• _WORK REQUIRED_
The response should consist solely of the line containing "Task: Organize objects" and the lines after it through the end of the listing below, repeated exactly.

• _PROVIDED MATERIAL_
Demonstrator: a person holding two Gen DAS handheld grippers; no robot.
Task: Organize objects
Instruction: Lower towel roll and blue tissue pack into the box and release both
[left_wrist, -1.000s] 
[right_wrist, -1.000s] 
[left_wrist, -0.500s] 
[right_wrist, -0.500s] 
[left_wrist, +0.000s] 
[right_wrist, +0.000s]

• _COMPLETED EXERCISE_
Task: Organize objects
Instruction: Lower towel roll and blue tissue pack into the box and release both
[left_wrist, -1.000s] 
[right_wrist, -1.000s] 
[left_wrist, -0.500s] 
[right_wrist, -0.500s] 
[left_wrist, +0.000s] 
[right_wrist, +0.000s]

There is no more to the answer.